Die etablierten Parteien haben systematisch ein politisches Klima geschaffen, das der AfD Auftrieb verleiht und rechtsextreme Gewalttäter ermutigt. Dies zeigt sich in Hessen besonders deutlich. Rechtsradikale Netzwerke, die weit in den Staatsapparat hineinreichen, werden von höchster Stelle geschützt und vor der Öffentlichkeit verborgen. Als der NSU im April 2006 Halit Yozgat erschoss, war ein Mitarbeiter des Landesamts für Verfassungsschutz (LfV), Andreas Temme, persönlich in Kassel zugegen. Ein interner Bericht zu den NSU-Erkenntnissen des hessischen Geheimdiensts bleibt für die Öffentlichkeit 30 Jahre lang gesperrt.

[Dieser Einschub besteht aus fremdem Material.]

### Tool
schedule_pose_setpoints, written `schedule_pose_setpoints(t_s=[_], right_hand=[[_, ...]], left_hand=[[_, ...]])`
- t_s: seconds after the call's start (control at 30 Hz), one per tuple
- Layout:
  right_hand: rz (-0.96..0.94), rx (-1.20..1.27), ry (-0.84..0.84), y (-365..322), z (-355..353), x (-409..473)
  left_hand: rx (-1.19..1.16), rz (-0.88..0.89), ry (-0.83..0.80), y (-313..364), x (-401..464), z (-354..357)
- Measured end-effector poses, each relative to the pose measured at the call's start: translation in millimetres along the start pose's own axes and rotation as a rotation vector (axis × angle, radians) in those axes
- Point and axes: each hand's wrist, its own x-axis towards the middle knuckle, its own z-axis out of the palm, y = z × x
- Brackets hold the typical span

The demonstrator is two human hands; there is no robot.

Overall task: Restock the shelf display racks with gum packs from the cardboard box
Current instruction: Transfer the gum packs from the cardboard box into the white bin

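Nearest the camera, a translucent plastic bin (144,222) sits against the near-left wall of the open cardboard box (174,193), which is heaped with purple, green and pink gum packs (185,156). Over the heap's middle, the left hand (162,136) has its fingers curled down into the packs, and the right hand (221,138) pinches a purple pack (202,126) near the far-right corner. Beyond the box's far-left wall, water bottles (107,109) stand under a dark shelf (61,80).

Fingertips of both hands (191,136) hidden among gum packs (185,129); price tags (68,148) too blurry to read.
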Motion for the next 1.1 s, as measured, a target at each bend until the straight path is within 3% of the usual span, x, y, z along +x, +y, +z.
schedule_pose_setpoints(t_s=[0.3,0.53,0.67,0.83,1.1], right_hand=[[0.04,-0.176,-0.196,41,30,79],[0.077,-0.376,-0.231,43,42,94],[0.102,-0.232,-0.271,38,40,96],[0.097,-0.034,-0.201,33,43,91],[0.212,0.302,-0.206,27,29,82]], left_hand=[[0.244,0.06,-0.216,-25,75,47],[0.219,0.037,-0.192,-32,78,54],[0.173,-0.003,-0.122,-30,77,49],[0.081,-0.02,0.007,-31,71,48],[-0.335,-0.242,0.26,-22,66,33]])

Auch der Mord am Regierungspräsidenten Walter Lübcke (CDU) in Kassel ist bis heute alles andere als geklärt. Genau wie die Morde von Hanau wird er als das Werk eines „Einzeltäters“, des Faschisten Stephan Ernst, hingestellt.

Auf ähnliche Weise wird auch mit den NSU-2.0-Drohschreiben an Vertreterinnen linker Politik und Kultur umgegangen, die derzeit vor dem Landesgericht in Frankfurt verhandelt werden. Beschuldigt wird ausschließlich der 54-jährige Berliner Alexander M., auch er ein „Einzeltäter“. Innenminister Peter Beuth (CDU) behauptet: „Hessische Polizistinnen und Polizisten waren zu keinem Zeitpunkt Absender oder Tatbeteiligte der NSU-2.0-Drohmails-Serie“. Das ist erwiesenermaßen gelogen. Weniger als eine Stunde, ehe die Rechtsanwältin Seda Başay-Yildiz das erste Drohschreiben erhielt, hatte es im 1. Polizeirevier in Frankfurt nicht weniger als 17 Abfragen aus drei Datenbanken von einem Dienstcomputer aus gegeben.

Auch im Fall der Morde von Hanau hat Innenminister Beuth die „professionelle Arbeit“ der Polizei in der Tatnacht ausdrücklich gelobt. Derselbe Innenminister musste jedoch im Juni 2021 das Spezialeinsatzkommando (SEK) der Frankfurter Polizei auflösen, weil mindestens 20 seiner Beamten in Chats mit rechtsextremen Inhalten verkehrten, wo sie Nazisymbole geteilt und Volksverhetzung betrieben hatten. Ausgerechnet diese SEK-Einheit war aber in der Tatnacht mit dreizehn Beamten in Hanau im Einsatz und vor Ort.